Samar, enfant irakienne symbole de la guerre (NY Times)
Gilles Klein - - 0 commentairesEn janvier 2005, Chris Hondros (photojournaliste de l'agence Getty tué en Libye, à Misrata le 20 avril 2011) photographiait le hurlement d'une petite Irakienne, Samar, 5 ans, blessée à la main, couverte de sang : ses parents venaient d'être tués par erreur, par une patrouille nocturne de soldats américains. Six ans après, le New York Times a retrouvé Samar et lui a montre cette photo, qu'elle n'avait jamais vue.

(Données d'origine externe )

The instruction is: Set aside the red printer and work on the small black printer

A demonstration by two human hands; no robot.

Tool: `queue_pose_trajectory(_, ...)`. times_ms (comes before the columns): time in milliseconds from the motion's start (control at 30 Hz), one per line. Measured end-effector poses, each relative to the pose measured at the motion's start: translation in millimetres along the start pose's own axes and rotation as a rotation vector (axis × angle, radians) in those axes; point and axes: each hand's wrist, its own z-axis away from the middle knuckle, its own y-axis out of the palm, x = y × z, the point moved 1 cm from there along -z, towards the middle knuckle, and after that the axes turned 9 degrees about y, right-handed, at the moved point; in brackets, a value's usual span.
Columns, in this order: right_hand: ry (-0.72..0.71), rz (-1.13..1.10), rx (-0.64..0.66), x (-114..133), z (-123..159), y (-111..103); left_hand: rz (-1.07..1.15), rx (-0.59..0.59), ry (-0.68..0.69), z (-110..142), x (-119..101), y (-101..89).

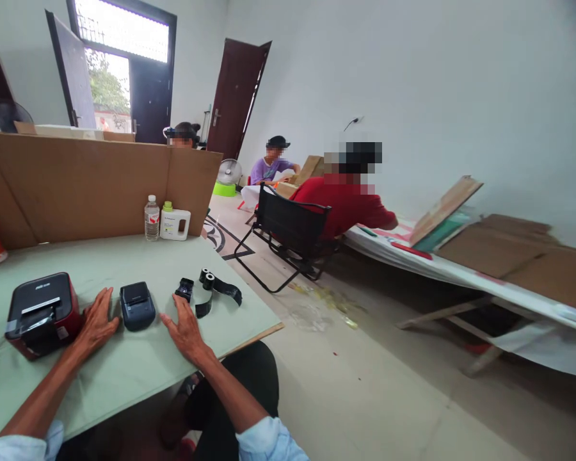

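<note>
My left hand point(97, 321) rests on the pale green tabletop point(125, 378), fingers stretched out, between two devices. To its left, close against it, stands a black and red label printer point(43, 314). Just right of that hand lies a small dark portable printer point(137, 306), not gripped. My right hand point(185, 330) lies with fingers extended on the other side of the small printer. Beyond its fingertips sits a small black object point(185, 288) whose kind I cannot make out. Beside that are rolls of black ribbon point(208, 282) with loose strips.
A cardboard screen point(77, 186) stands along the table's far side. Before it are a water bottle point(152, 218) and a white jug point(175, 224). To the right, a person in red point(336, 205) sits on a black folding chair point(288, 218) at another table point(465, 269).
</note>
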Motion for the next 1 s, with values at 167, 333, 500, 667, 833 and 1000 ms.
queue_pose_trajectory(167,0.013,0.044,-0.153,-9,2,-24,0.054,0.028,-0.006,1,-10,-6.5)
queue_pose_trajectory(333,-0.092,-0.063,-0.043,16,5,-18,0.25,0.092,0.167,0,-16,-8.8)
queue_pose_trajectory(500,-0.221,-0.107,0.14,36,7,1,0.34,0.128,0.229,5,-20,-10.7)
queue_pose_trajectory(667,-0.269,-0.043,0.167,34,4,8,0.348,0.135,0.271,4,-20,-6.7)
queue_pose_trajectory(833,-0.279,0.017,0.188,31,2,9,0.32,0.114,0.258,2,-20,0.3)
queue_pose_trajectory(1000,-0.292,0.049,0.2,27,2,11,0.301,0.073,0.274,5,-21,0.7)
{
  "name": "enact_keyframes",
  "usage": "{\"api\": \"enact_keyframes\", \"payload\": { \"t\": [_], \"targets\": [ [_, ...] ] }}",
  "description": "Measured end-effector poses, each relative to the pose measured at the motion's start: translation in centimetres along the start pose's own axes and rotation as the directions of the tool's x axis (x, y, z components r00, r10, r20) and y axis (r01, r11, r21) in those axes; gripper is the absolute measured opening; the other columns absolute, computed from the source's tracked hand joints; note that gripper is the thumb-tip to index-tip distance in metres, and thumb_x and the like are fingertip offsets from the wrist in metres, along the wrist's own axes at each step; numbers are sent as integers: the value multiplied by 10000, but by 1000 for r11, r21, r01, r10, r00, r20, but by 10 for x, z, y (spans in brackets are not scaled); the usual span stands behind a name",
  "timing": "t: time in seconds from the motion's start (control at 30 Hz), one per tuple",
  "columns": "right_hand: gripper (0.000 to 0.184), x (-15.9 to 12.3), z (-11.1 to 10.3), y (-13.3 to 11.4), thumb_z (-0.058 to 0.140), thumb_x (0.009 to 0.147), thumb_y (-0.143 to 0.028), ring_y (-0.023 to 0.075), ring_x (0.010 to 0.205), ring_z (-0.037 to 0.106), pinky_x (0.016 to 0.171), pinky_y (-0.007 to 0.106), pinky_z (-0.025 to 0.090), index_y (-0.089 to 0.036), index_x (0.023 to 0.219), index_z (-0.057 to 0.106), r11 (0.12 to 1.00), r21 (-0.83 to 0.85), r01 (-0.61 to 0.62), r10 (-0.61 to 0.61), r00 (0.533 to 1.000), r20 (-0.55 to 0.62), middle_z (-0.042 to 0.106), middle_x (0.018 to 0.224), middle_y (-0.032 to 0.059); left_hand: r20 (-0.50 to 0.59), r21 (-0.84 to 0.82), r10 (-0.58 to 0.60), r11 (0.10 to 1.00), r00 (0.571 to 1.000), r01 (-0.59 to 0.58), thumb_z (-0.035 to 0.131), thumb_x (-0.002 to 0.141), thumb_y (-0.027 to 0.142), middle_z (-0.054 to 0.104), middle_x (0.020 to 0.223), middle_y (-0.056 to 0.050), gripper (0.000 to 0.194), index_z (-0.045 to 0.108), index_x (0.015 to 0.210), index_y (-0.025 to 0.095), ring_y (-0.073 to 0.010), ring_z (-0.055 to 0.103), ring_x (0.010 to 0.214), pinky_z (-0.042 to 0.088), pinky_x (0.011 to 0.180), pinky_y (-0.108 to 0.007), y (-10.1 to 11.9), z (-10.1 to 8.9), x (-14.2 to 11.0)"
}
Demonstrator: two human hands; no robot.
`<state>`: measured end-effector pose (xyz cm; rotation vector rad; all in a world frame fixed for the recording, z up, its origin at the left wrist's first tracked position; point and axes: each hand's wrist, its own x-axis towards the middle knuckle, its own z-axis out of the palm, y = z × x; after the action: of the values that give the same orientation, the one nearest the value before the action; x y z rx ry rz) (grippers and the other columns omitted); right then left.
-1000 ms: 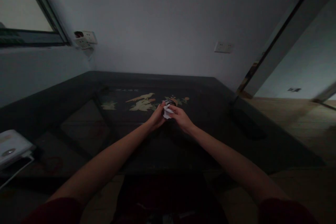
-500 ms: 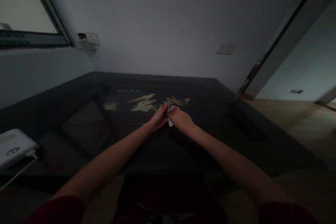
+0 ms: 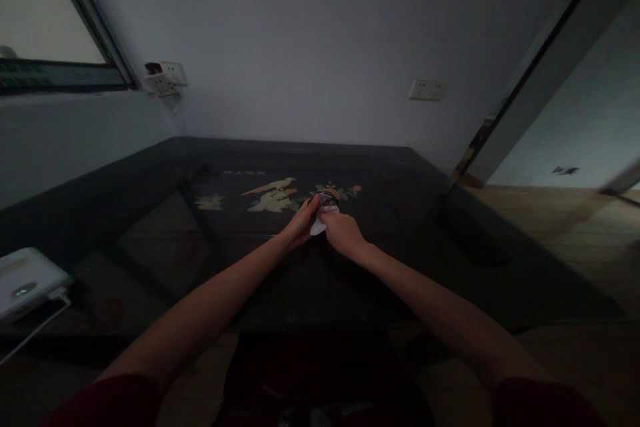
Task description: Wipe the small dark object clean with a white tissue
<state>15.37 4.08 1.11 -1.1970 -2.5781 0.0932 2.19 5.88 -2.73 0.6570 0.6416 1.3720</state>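
Above the dark table, my left hand point(image 3: 302, 220) is closed around the left side of a small thing with thin, dark curved lines point(image 3: 329, 197); its kind is too dim and small to make out. My right hand point(image 3: 344, 232) is closed on a white tissue or thin cloth point(image 3: 319, 226), its fingers pressed against the near side of that thing. The white piece hangs down between both hands. My fingers hide most of the small thing.
The dark glossy table point(image 3: 280, 280) bears a bird and flower picture point(image 3: 273, 197). A white device point(image 3: 30, 283) with a cable stands at the left edge. A dark flat object point(image 3: 473, 237) lies on the right. A wall with sockets point(image 3: 427, 89) rises behind.
My right hand has turned, its fingers now curled in more. The white piece has swung to the left and shows more below my hands. My left hand stays about where it was.
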Motion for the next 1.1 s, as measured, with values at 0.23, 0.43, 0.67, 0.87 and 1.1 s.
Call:
{"api": "enact_keyframes", "payload": {
  "t": [0.23,0.43,0.67,0.87,1.1],
  "targets": [
    [441,15,12,15,416,684,-21,178,859,664,833,276,475,-149,994,703,473,881,-12,91,995,-35,733,926,43,5,22,0,1000,1000,0,620,866,375,670,863,-34,249,604,1018,178,-148,638,752,498,723,-277,1,-1,-2],
    [480,12,11,11,402,683,7,179,900,650,850,276,463,-146,1044,679,597,800,57,39,994,-100,723,984,49,0,-21,-17,1000,1000,17,608,871,401,689,913,-56,307,612,1082,179,-168,659,833,503,805,-289,2,0,-2],
    [410,-2,-5,4,370,865,-31,249,1012,646,858,333,467,-126,1176,620,994,39,105,-107,993,44,689,1110,158,11,-28,-90,996,996,91,504,928,409,711,981,-94,355,626,1138,151,-197,678,891,510,836,-302,5,4,-3],
    [427,-4,5,-4,335,919,-53,251,1109,592,984,372,438,-9,1308,506,953,-214,214,-231,971,-59,645,1192,209,11,-106,-216,971,976,216,397,948,490,725,855,-103,474,671,1056,119,-184,692,752,530,722,-269,13,9,-7],
    [420,-9,7,-8,405,915,-112,231,1099,590,1072,378,375,-22,1310,519,936,-245,253,-296,942,-156,675,1124,182,-31,-115,-188,976,982,183,332,965,491,729,775,-99,536,667,1087,91,-189,698,731,542,694,-263,17,13,-12]
  ]
}}
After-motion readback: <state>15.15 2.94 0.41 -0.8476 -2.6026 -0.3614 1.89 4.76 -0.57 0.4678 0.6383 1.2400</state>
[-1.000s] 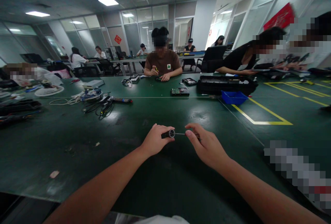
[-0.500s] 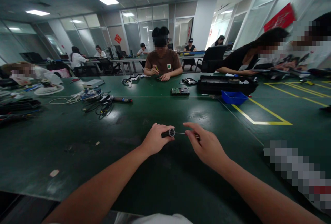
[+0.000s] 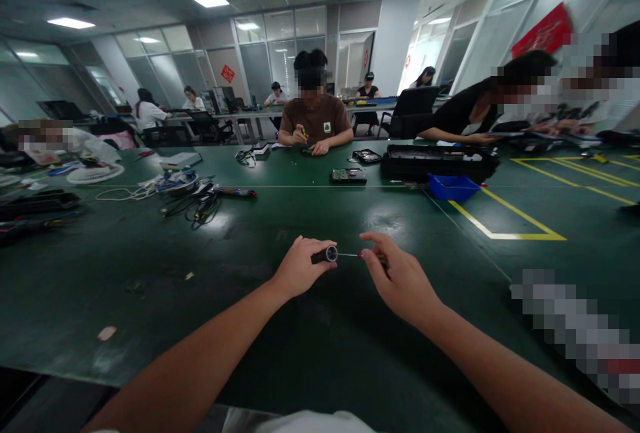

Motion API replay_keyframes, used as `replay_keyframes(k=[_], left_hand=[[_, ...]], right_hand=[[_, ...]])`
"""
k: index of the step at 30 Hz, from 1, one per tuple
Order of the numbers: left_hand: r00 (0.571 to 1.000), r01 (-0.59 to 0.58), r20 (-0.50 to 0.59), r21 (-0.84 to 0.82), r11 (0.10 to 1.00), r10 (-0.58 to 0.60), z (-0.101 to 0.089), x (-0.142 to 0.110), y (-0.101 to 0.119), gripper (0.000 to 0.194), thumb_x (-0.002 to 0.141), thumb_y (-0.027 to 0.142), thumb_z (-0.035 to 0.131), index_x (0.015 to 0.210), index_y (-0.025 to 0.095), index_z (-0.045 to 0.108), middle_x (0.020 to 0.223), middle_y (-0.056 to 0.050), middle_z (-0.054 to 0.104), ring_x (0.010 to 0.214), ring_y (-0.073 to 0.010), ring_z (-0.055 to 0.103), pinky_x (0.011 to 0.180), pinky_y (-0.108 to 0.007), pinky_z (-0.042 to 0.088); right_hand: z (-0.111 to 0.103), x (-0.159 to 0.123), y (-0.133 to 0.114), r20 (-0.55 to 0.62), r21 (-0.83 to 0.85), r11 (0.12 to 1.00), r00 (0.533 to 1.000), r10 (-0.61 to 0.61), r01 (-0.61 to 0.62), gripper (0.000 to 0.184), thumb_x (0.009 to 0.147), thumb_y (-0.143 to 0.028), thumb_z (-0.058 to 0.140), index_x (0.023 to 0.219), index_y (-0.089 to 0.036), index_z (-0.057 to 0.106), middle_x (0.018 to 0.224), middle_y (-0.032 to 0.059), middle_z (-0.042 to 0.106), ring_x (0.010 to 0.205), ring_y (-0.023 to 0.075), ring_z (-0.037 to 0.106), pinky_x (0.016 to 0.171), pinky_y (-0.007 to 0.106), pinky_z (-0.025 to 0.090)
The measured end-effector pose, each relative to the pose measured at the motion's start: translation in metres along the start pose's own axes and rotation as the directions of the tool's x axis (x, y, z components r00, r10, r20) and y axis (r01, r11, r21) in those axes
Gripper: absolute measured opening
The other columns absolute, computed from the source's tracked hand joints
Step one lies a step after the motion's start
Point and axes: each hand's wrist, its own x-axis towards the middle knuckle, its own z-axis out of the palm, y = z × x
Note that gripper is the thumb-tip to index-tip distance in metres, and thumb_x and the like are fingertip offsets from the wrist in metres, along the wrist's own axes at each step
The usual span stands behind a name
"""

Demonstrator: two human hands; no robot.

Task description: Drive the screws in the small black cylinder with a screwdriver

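Head camera, the only view I had: two bare hands met over a green table (image 3: 225, 326), at six o'clock from the picture's centre. For everything else, I set the clock around the part they held, twelve being the table's far side.

That part was a dark cylinder (image 3: 331, 254) with a pale ring at its mouth. The left hand (image 3: 299, 268) had it pinched between thumb and fingers, with no slack that I could see; I judged this grip was to steady it and leave the ringed end bare. The mouth faced mostly toward the camera, turned slightly to three o'clock. Its long axis looked foreshortened, the body running back toward nine o'clock into the fingers, which hid its full length.

The right hand (image 3: 399, 274) was curled around a slim tool (image 3: 349, 255), probably a screwdriver, its forefinger lifted away. The metal shaft lay along the nine-to-three line, tip toward nine, seemingly so it met the cylinder from the side. I couldn't tell whether the tip touched or entered it.

Farther off sat a circuit-board unit (image 3: 349, 175) at twelve, a blue bin (image 3: 454, 189) at two and tangled cables (image 3: 203, 205) at ten
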Motion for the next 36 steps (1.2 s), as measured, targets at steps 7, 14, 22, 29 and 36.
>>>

Ce 18 janvier 2005, Racan, 11 ans, un des frères de Samar, est malade. Hussein et Camila, les parents, embarquent leurs trois enfants Mohammad, Samar et Racan dans la voiture pour aller en consultation à l'hôpital.
Une patrouille de soldats de la 25e division d'infanterie américaine s'inquiète de voir cette voiture arriver. Ils ouvrent le feu. Les parents sont tués, Racan est grièvement blessé à l'abdomen, il restera paralysé des deux jambes, racontait Hondros. Pour beaucoup, cette photo, plusieurs fois primée, symbolise à elle seule toute l'horreur de la guerre en Irak. On pense à Goya. Cette photo vaudra à Hondros, un 2e prix au World Press Photo 2006 dans la catégorie Spot News |
"Agée de 12 ans, Samar vit aujoud'hui aux portes de Mosoul, dans une maison de deux étages avec quatre autres familles," explique leNew York Times. Mais la guerre n'a pas épargné le reste de sa famille. "Trois ans après la mort de ses parents, son frère Racan est tué, lorsque la maison où Samar vit toujours, est en partie détruite au cours d'une attaque d'opposants irakiens."
Le chef de famille, Natir Bashir Ali, mari de la soeur aïnée de Samar, raconte au New York Times qu'il pense que les rebelles ont fait sauter la maison, car il le considéraient comme un espion depuis que Racan avait été soigné aux USA. "Samar ne va plus à l'école depuis l'an dernier. (...) Ses résultats n'étaient pas bons selon Ali. Mais elle dit qu'elle aimerait y retourner et souhaiterait devenir médecin quand elle sera grande."
Il y a peu d'images comme celles-ci qui illustrent à ce point la violence en Irak. D'abord parce que c'était une guerre très dangereuse pour les journalistes, mais aussi, comme le souligne le New York Times,parce que "les militaires mettaient des conditions très strictes à la présence de journalistes au sein des unités américaines, qui ont empêché le public de voir des images choquantes". Le photographe Chris Hondros "a dû arrêter son reportage au sein de dette unité après avoir fait ces photos de Samar".